▶ Work to complete: The expected result is an exact restatement of the data, free of pictures.

▶ Collected data:
◆ ◆ ◆

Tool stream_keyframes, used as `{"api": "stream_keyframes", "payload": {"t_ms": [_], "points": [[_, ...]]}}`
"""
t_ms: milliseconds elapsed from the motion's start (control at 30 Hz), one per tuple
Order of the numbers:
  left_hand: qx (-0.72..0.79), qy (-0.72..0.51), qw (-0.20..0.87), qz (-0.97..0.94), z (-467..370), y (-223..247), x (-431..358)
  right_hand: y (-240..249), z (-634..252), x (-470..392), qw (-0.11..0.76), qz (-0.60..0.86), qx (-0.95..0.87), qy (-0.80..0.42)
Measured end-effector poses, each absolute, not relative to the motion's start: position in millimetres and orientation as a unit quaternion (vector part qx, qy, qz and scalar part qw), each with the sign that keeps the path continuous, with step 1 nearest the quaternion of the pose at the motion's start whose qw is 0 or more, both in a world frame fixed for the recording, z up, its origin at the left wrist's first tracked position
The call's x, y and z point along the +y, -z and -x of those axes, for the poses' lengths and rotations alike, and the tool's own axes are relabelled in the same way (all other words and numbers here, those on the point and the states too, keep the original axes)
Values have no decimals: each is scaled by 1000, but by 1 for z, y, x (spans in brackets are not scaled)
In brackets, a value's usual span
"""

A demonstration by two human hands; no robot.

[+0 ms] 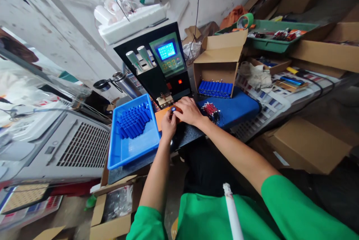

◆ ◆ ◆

▶ Reply to the exercise:
Tool stream_keyframes, used as `{"api": "stream_keyframes", "payload": {"t_ms": [_], "points": [[_, ...]]}}`
"""
t_ms: milliseconds elapsed from the motion's start (control at 30 Hz), one per tuple
Order of the numbers:
  left_hand: qx (-0.72..0.79), qy (-0.72..0.51), qw (-0.20..0.87), qz (-0.97..0.94), z (-467..370), y (-223..247), x (-431..358)
  right_hand: y (-240..249), z (-634..252), x (-470..392), qw (-0.11..0.76), qz (-0.60..0.86), qx (-0.95..0.87), qy (-0.80..0.42)
Measured end-effector poses, each absolute, not relative to the motion's start: position in millimetres and orientation as a unit quaternion (vector part qx, qy, qz and scalar part qw), each with the sign that keeps the path continuous, with step 1 nearest the quaternion of the pose at the motion's start whose qw is 0 or more, both in a world frame fixed for the recording, z up, its origin at the left wrist's first tracked position
The call's x, y and z point along the +y, -z and -x of those axes, for the poses' lengths and rotations alike, and the tool's own axes are relabelled in the same way (all other words and numbers here, those on the point and the states too, keep the original axes)
Values have no decimals: each is scaled by 1000, but by 1 for z, y, x (spans in brackets are not scaled)
In brackets, a value's usual span
"""

A demonstration by two human hands; no robot.

[+0 ms] 

No part of the exercise is left unanswered.